For Putin, War In Ukraine Is A Means Not An End In Itself – OpEd
By Paul Goble
Vladimir Putin’s war in Ukraine is “a means” to broader ends rather than “a goal in itself,” Dmitry Shusharin says. Indeed, as far as he is concerned, the benefits he has already received from that war in the former Soviet space and in the West are greater than any losses he has suffered on the ground.
The Russian commentator and author of a 2017 study on the nature of Russian totalitarianism argues that one of the consequences of this reality, a reality all too often ignored by his critics, is that Putin does not have to expand his aggression into other countries (kasparov.ru/material.php?id=66D2FA475AE3E).

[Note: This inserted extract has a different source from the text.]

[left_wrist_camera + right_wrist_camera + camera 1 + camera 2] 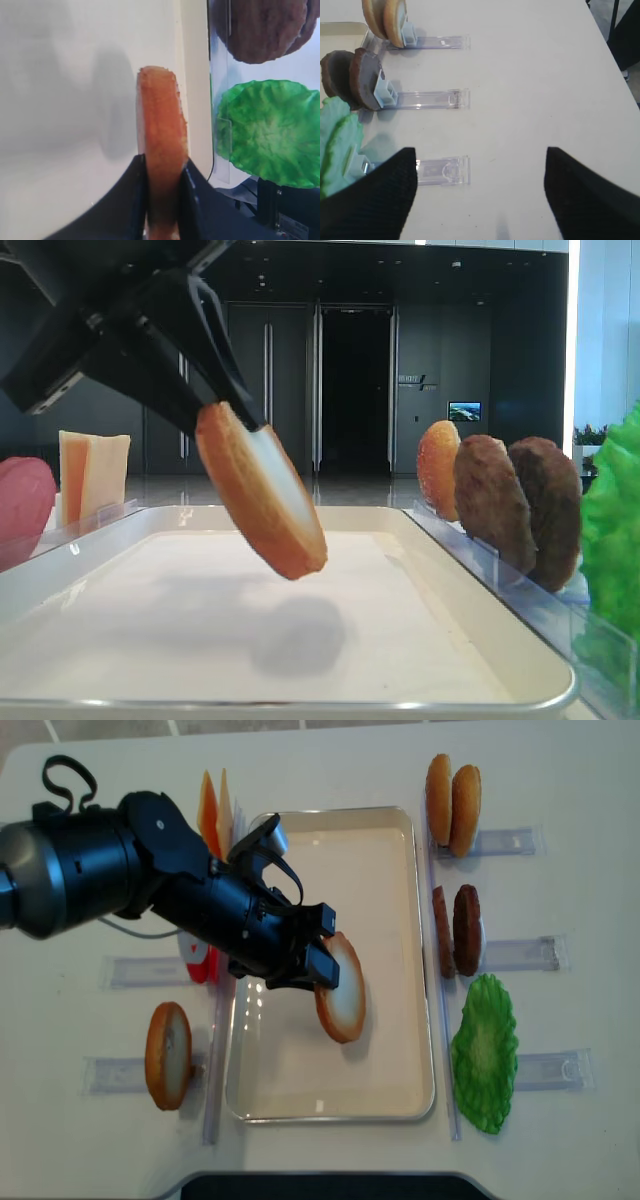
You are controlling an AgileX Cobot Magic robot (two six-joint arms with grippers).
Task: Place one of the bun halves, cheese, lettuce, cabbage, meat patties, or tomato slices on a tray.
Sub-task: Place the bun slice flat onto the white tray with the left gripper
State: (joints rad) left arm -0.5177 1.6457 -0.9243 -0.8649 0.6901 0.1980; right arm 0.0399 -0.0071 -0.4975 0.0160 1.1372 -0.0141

One of Putin’s achievements in the former Soviet space is his reconquest of Georgia, Shusharin suggests, a country that “was frightened both by the Russian attack on itself in 2008 and the genocide of Ukrainians” that all too many Georgians saw as an indication of what might await them if they continue to resist.
But far greater have been Putin’s achievements in the West by means of his war in Ukraine. According to Shusharin, “Russian does not need to march to the English Channel.” Instead, it is gaining its objectives by “eroding European identity” and promoting divisions within Europe and between Europe and the United States.
Defeating Putin in Ukraine is thus about far more than saving that country from Muscovite aggression. It is about saving the former Soviet union republics from Russian revanchism and the West from the spread of Putin’s archaic values that are finding so much support there now.